→ **Assignment**
Find the string "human" in the material. Copy every line that has it.

→ **Material for this task**
☆ ☆ ☆ ☆
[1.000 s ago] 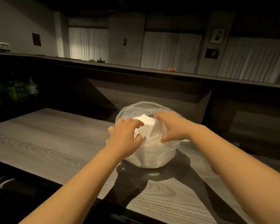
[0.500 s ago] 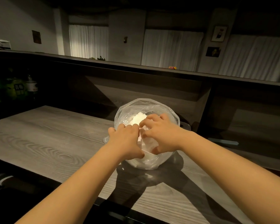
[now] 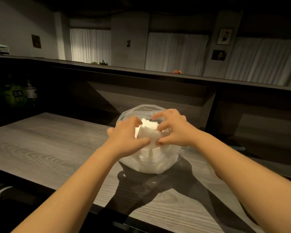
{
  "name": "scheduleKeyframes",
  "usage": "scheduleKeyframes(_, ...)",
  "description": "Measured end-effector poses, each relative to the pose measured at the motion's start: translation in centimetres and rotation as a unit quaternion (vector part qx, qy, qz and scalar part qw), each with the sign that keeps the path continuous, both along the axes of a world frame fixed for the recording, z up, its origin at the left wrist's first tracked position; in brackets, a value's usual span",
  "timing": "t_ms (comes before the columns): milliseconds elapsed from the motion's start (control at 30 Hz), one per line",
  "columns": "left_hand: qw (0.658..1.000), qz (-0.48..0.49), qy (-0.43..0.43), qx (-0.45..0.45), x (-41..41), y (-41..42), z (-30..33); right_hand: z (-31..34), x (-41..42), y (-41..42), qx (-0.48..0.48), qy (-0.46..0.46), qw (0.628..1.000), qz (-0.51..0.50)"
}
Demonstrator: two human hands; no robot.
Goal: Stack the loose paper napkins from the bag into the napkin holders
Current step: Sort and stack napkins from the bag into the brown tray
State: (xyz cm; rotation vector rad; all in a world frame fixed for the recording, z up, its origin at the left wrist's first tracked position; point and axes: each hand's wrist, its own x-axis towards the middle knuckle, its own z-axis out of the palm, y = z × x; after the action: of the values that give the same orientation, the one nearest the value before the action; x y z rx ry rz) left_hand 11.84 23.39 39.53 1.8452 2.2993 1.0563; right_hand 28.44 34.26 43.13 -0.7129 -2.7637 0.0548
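A clear plastic bag [image 3: 158, 163] full of white paper napkins [image 3: 148, 130] stands on the wooden counter [image 3: 45, 148]. My left hand [image 3: 124, 137] grips the bag's left side near its mouth, fingers curled over the plastic. From the right, my right hand [image 3: 175, 130] holds the other side, with fingers and thumb curled round the plastic and the top napkins. The bag's mouth is parted between both hands and a block of napkins shows in the gap. No napkin holder is in view.
Several bottles [image 3: 15, 95] stand in the dark at the far left. A raised dark ledge [image 3: 141, 73] runs behind the counter. The counter's near edge [image 3: 107, 209] drops to a dark lower surface.
Both hands have shifted on the bag, drawing its mouth apart, and the napkins show more between them. The bag stays in place.
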Motion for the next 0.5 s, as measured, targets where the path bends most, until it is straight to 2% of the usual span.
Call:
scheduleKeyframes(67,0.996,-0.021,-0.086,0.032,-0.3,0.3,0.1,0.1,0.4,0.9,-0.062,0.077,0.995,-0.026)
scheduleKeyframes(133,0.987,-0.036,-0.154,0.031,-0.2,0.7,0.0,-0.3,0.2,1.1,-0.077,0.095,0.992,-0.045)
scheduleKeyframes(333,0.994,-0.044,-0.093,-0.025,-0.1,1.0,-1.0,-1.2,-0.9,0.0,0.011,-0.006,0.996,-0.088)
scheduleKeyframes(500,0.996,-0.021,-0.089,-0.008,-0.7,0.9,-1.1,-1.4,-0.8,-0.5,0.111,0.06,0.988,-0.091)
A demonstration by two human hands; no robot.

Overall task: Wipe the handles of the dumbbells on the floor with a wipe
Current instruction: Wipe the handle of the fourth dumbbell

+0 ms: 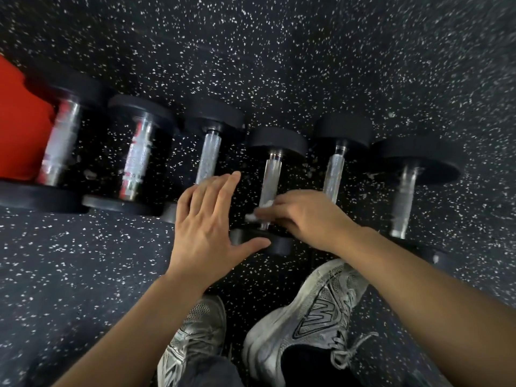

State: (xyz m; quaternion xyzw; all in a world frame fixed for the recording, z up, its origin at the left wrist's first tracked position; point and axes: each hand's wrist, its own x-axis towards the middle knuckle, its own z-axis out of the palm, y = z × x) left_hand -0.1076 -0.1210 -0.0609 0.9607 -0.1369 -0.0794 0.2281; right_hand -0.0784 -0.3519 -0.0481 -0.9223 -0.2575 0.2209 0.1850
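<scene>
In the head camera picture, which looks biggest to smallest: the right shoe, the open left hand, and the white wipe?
1. Right shoe, though it's nearer the camera.
2. Left hand.
3. Wipe, mostly hidden under the right hand.

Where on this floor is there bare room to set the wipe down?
Free: the floor beyond the dumbbell row, and the stretch left of the shoes. Crowded: gaps between handles, and around the right hand holding the wipe at the fourth handle.
</scene>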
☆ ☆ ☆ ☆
→ **Reply**
Demonstrator: two human hands; no robot.
A demonstration by two human hands; no robot.

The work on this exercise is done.